Henrique Mandetta, Nelson Teich, Eduardo Pazuello e agora Marcelo Queiroga… Se fosse no cinema, o elenco da trama poderia compor o filme Todos os Homens de um Desgoverno, ou algum título similar. Mas, infelizmente, não é ficção. Em pouco mais de dois anos, desde que Jair Bolsonaro assumiu a chefia do Poder Executivo, o gabinete principal do Bloco G da Esplanada dos Ministérios, prédio que abriga o Ministério da Saúde, trocou de inquilinos tantas vezes quanto as propostas do presidente — não baseadas na ciência — sobre a Covid-19. E erram os que apostam que a mudança mais recente, ao trocar o general Eduardo Pazuello pelo médico Marcelo Queiroga, viria com uma nova orientação no controle da pandemia. Antes mesmo de assumir, o novo ministro já falou que segue a cartilha de seu antecessor, e deixa claro que quem manda é Jair.

Chefiando a pasta mais importante do governo em tempos de pandemia, o novo ministro deveria aproveitar a alta capacidade de centralização do Sistema Único de Saúde (SUS) para controlar tudo que pode ser feito no combate a pandemia, mas vai passar longe disso. Subordinado a um presidente que nega a ciência e pautado por uma gestão supostamente ideológica e comprovadamente inepta, o novo ministro surge como mais uma peça para agradar o presidente.

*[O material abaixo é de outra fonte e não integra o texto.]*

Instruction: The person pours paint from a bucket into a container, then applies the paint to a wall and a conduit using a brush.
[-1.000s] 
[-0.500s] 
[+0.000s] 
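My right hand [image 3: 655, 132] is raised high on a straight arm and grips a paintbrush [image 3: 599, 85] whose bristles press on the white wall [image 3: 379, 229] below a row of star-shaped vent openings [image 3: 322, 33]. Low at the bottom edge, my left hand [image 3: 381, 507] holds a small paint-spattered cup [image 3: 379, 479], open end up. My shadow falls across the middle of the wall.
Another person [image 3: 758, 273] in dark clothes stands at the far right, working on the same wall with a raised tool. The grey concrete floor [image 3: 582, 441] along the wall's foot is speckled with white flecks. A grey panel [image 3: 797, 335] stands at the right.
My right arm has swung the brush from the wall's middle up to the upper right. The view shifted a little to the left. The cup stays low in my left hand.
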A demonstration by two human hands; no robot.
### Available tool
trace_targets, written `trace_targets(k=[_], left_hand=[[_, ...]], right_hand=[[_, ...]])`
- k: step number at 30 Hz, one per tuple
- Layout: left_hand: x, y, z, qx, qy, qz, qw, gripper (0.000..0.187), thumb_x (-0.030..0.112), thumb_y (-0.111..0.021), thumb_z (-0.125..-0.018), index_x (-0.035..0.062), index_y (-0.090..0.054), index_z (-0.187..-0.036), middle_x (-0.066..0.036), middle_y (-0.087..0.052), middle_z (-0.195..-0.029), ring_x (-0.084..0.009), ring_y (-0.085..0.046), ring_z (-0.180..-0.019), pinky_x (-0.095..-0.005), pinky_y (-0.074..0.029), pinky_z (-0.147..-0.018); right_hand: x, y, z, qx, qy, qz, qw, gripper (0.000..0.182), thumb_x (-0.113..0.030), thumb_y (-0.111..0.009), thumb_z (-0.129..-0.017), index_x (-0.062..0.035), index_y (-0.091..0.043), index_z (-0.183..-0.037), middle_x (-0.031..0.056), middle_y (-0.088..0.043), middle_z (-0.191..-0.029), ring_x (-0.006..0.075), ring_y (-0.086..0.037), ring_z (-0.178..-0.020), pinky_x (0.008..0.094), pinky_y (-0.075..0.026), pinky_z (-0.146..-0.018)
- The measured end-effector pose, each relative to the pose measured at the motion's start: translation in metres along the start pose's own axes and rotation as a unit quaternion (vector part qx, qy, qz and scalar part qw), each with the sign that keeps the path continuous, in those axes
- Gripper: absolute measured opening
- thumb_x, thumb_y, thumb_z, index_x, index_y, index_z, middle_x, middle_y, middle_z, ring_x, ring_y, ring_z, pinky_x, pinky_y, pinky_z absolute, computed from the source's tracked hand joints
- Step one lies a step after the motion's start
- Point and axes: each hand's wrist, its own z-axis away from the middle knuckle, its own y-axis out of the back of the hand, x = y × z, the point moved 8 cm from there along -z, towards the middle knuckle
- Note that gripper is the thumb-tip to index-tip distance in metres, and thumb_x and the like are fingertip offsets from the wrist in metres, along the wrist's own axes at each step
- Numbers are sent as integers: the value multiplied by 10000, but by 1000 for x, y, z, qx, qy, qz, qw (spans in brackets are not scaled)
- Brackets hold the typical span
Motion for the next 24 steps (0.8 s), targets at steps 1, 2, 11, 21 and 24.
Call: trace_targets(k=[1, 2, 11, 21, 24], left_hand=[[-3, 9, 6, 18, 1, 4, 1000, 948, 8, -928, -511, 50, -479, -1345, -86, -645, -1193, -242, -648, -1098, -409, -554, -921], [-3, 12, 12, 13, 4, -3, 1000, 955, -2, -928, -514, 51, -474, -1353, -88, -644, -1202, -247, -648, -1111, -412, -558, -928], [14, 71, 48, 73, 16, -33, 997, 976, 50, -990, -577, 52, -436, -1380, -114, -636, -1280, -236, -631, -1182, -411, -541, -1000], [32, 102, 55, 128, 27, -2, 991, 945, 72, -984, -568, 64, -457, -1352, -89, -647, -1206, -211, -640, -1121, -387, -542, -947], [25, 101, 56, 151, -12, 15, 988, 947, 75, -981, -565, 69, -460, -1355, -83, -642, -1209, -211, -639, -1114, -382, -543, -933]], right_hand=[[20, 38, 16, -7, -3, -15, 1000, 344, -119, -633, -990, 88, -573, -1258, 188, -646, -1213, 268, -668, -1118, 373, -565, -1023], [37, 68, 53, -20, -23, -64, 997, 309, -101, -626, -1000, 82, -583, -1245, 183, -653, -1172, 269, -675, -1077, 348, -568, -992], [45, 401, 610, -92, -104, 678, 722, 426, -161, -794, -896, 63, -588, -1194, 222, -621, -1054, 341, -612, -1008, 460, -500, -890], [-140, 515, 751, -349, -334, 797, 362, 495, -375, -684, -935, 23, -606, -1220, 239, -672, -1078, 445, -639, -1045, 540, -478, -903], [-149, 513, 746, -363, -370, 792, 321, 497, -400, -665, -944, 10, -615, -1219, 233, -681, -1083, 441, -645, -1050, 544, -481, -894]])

Na semana passada, no momento mais grave da pandemia, quando a média diária de mortes encostou em 3 mil, Bolsonaro descartou o general Pazuello, degolado para tentar amenizar os erros do próprio presidente. Foi então que surgiu o nome de Queiroga, que é médico especialista em cardiologia e doutorando em bioética. Ele ainda preside a Sociedade Brasileira de Cardiologia que, inclusive, não recomenda o uso da cloroquina para tratar Covid.

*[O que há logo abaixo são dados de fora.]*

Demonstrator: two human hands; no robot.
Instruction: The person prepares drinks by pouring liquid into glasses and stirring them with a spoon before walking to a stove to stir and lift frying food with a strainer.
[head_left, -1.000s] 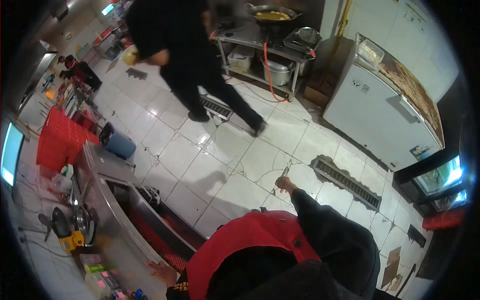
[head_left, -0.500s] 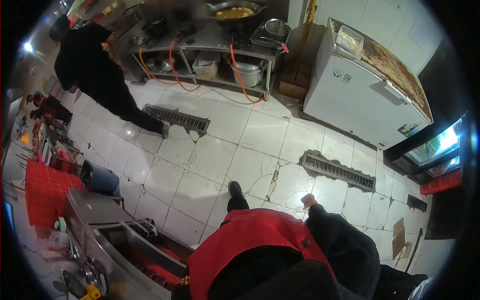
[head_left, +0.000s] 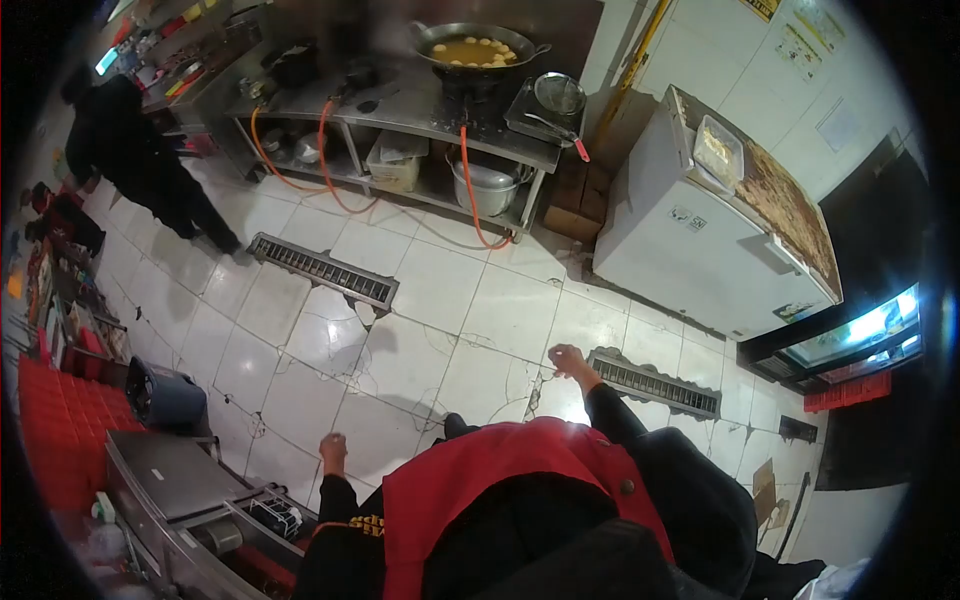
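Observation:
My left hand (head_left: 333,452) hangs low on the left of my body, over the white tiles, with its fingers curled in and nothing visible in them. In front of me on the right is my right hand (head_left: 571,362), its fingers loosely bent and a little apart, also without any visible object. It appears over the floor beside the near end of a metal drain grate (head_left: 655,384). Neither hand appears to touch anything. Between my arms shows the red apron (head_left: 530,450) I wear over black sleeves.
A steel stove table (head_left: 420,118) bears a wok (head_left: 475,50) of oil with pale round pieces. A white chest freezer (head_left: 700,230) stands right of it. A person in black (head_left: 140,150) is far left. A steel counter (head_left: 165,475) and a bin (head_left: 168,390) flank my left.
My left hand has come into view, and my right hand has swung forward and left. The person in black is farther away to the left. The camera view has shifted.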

COLAPSO ANUNCIADO: Em Santo André (SP), um hospital de campanha que abriga pacientes contaminados pela Covid-19. Faltam leitos de UTI em todo o País (Crédito:Deividi Correa / Folhapress)

Mas durou pouco a esperança de uma virada. Bolsonaro e seu novo ministro trataram de avisar que trocar as peças não altera a estratégia de combate à pandemia. Na quarta-feira (17) Queiroga garantiu seguir “a cartilha de Pazuello”, dando a entender que nada será mudado. O futuro ministro também se disse “entusiasmado” com o novo desafio, palavra infeliz para um momento tão delicado da saúde pública. “A política é do governo Bolsonaro, não do ministro da Saúde. O ministro executa a política do governo”, afirmou Queiroga, deixando clara sua posição à frente da pasta. No dia 17, quando deu a declaração, o Brasil perdeu 2.736 vidas em 24 horas, segundo o Ministério da Saúde, o pior resultado entre todos os países do mundo. Com esse abacaxi na mão e ciente de que terá de atuar mais como psiquiatra do que como ministro com Bolsonaro, Queiroga já deixou claro aonde pode chegar. “Sozinho não vou fazer nenhuma mágica e não vou resolver nenhuma crise na saúde pública.”

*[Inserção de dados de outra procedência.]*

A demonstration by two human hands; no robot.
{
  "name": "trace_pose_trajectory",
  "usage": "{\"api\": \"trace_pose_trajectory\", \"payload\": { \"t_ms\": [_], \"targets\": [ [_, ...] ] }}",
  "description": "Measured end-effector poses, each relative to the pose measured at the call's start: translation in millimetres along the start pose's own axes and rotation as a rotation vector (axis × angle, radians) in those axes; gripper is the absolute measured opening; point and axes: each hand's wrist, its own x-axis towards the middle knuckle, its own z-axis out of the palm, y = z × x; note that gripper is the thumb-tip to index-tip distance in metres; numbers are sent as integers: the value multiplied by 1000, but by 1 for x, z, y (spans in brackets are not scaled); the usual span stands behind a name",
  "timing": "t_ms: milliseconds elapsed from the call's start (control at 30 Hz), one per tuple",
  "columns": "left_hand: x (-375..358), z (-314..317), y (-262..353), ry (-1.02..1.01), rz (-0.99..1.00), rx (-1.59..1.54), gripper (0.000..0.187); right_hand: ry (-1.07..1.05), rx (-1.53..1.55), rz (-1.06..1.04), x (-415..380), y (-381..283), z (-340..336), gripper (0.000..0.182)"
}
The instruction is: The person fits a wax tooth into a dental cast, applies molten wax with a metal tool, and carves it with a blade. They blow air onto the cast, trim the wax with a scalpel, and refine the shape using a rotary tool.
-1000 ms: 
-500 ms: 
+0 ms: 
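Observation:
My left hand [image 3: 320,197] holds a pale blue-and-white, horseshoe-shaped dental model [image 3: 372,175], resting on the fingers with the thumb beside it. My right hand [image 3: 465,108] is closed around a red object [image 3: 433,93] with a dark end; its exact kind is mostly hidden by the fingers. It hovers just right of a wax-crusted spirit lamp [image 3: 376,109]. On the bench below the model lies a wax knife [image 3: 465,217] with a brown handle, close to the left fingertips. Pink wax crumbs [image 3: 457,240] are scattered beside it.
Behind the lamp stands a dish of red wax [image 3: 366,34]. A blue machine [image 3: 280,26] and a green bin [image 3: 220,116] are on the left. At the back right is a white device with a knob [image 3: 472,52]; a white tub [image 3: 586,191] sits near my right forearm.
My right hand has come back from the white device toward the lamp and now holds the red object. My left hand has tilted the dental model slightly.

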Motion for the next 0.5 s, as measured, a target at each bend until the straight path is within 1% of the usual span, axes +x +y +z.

A mudança no comando da Pasta não foi apenas um ato teatral do governo para tentar melhorar a imagem do presidente no combate à pandemia (segundo pesquisa Datafolha do dia 16 de março, 54% da população desaprova a condução do governo no controle da Covid). A troca do comando deveria ser o primeiro afago de Bolsonaro ao centrão no Congresso Nacional. Arthur Lira (PP-AL), presidente da Câmara, confidenciou à aliados sua frustração com o nome escolhido por Bolsonaro para o lugar de Pazuello. “Fui feito de trouxa”, disse ele.

“LAMENTÁVEL” Dentro do PP havia movimentação em busca de um nome para substituir o general, mas Bolsonaro não teria nem considerado os candidatos. Entre eles estava o deputado federal Dr. Luizinho (PP), que já foi secretário de saúde do Rio de Janeiro e hoje preside a Comissão de Seguridade Social e Família da Câmara, que cuida de projetos relacionados à saúde. Também estava no páreo a cardiologista Ludhmila Hajjar, que declinou do convite depois de conversar com Bolsonaro.

Para o médico sanitarista e ex-ministro da saúde Arthur Chioro, o Brasil hoje é o epicentro das preocupações mundiais de entidades sanitárias. “É lamentável como Bolsonaro está conduzindo a pandemia”, disse. Seja qual for o destino de Queiroga nos desmandos de Bolsonaro, o médico já fugiu do script presidencial. Ao ser empossado no cargo, defendeu o uso da máscara, pediu para que os repórteres evitassem a aglomeração, endossou a intensa utilização de álcool em gel e recomendou o aumento das práticas básicas de higiene pessoal, como lavar as mãos. Receita que já derrubou outros dois ministros.